» **WORK TASK**: Look below for the line containing "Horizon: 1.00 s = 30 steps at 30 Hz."; from there through the line containing "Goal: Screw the", both lines included, please set down each line exactly and nothing else.

» **INFORMATION PROVIDED**:
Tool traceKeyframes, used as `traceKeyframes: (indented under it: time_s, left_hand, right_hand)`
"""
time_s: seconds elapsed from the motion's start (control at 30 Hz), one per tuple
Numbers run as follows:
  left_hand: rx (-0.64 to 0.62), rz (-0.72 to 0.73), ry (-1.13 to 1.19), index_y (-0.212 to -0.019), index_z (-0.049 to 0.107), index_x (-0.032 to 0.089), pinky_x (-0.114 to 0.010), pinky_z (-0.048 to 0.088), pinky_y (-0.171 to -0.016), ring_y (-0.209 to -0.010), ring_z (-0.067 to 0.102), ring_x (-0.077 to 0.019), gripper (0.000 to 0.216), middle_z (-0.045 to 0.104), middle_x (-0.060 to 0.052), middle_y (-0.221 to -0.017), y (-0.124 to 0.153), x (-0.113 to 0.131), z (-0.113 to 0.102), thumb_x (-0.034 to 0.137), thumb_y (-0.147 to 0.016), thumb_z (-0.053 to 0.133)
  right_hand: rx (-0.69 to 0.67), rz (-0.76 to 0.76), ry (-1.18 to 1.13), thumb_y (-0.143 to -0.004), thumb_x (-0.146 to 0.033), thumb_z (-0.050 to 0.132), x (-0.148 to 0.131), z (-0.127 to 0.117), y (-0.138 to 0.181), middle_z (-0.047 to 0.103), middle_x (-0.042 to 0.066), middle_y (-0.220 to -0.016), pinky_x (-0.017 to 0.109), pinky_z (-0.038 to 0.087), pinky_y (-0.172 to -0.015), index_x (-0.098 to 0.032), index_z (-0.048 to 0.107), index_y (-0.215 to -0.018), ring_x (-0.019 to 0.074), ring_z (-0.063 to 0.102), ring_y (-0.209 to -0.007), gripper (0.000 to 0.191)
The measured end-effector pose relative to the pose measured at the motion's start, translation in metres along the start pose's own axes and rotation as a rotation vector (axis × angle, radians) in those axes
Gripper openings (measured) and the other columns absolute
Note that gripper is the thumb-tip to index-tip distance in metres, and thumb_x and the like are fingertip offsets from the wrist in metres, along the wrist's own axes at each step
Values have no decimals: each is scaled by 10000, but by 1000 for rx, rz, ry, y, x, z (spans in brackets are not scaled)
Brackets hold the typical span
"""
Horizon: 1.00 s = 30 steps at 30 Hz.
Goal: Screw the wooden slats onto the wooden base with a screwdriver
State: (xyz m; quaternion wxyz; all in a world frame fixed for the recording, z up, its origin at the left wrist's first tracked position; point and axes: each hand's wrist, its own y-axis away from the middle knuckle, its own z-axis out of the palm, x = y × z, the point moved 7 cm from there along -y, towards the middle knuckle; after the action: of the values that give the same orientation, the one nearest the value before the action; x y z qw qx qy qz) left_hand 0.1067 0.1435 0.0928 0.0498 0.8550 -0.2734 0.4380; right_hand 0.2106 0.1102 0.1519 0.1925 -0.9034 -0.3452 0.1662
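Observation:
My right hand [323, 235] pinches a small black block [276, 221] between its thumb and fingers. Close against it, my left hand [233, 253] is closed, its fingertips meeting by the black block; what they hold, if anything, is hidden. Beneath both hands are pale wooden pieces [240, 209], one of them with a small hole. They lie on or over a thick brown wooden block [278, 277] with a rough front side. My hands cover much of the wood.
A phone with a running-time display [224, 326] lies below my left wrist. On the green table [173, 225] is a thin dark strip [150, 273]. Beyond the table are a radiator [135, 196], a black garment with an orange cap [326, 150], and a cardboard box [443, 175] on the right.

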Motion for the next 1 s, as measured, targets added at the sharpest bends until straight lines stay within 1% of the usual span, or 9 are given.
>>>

» **WRITTEN SOLUTION**:
Horizon: 1.00 s = 30 steps at 30 Hz.
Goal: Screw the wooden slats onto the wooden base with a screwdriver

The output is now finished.